Congested leek orchid

Scientific classification
- Kingdom: Plantae
- Clade: Tracheophytes
- Clade: Angiosperms
- Clade: Monocots
- Order: Asparagales
- Family: Orchidaceae
- Subfamily: Orchidoideae
- Tribe: Diurideae
- Subtribe: Prasophyllinae
- Genus: Prasophyllum
- Species: P. retroflexum
- Binomial name: Prasophyllum retroflexum D.L.Jones

= Prasophyllum retroflexum =

- Authority: D.L.Jones

Species of orchid

Prasophyllum retroflexum, commonly known as the congested leek orchid or Kiandra leek orchid, is a species of orchid endemic to a small area near the border between New South Wales and Victoria, growing in subalpine herbfields. It has a single tubular leaf and up to forty densely-crowded, pale green flowers with pinkish markings.

==Description==
Prasophyllum retroflexum is a terrestrial, perennial, deciduous, herb with an underground tuber and a single tube-shaped leaf 200-400 mm long and 3-6 mm wide. Between ten and forty flowers are crowded along flowering stem 50-80 mm long which reaches to a height of 250-400 mm. The flowers are lemon-scented, pale green with pinkish markings and open widely. As with others in the genus, they are inverted so that the labellum is above the column rather than below it. The dorsal sepal is lance-shaped to egg-shaped, 5-6 mm long and about 3 mm wide. The lateral sepals are a similar length but narrower, linear to lance-shaped and are free from each other. The petals are a similar size to the lateral sepals and spread widely with their tips curved backwards. The labellum is pink to purplish, broadly egg-shaped, about 4 mm long, 3 mm wide and curves upwards near its middle. There is a raised green, fleshy, channelled callus in the centre of the labellum and extending almost to its tip. Flowering occurs from November to December.

==Taxonomy and naming==
Prasophyllum retroflexum was first formally described in 2000 by David Jones and the description was published in The Orchadian from a specimen collected near Adaminaby. The specific epithet (retroflexum) is derived from the Latin words retro meaning "backwards" and flexum meaning "a bending or turning".
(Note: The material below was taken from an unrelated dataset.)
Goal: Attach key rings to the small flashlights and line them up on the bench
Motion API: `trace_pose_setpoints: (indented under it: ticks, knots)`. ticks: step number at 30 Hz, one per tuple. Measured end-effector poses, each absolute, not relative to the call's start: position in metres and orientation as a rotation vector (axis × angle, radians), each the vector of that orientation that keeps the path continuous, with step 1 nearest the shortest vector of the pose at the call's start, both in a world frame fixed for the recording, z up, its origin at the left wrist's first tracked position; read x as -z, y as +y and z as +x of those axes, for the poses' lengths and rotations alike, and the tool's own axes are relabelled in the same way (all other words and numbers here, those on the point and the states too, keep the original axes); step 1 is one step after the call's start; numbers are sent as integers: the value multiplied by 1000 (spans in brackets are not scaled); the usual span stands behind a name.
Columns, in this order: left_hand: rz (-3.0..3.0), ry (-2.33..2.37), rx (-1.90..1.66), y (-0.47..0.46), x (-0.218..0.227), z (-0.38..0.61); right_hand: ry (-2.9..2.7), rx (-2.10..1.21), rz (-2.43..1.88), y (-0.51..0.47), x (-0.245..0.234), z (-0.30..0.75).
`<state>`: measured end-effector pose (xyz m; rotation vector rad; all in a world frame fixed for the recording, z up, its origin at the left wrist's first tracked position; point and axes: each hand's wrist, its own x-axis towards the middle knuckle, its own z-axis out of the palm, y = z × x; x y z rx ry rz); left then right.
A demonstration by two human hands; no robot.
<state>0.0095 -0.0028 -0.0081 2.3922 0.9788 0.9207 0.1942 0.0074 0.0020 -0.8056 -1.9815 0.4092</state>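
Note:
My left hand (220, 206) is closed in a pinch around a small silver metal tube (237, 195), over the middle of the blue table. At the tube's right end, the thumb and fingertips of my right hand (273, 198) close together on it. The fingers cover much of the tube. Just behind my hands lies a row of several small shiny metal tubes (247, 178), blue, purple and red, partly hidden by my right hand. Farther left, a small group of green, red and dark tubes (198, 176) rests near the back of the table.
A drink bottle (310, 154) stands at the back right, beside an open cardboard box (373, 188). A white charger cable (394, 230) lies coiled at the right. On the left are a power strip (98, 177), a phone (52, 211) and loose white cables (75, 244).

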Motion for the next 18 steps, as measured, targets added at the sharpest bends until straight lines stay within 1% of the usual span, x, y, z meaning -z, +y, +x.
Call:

This species was formerly known as Prasophyllum morganii, but that species is now regarded as a Victorian endemic.

==Distribution and habitat==
The congested leek orchid grows in subalpine herbfield in the Tantangara - Kiandra - Yarrangobilly area in the Kosciuszko National Park of New South Wales and in a single population on the Nunniong Plain in Victoria.

==Conservation==
Prasophyllum retroflexum is listed as "Vulnerable" under the New South Wales Biodiversity Conservation Act 2016.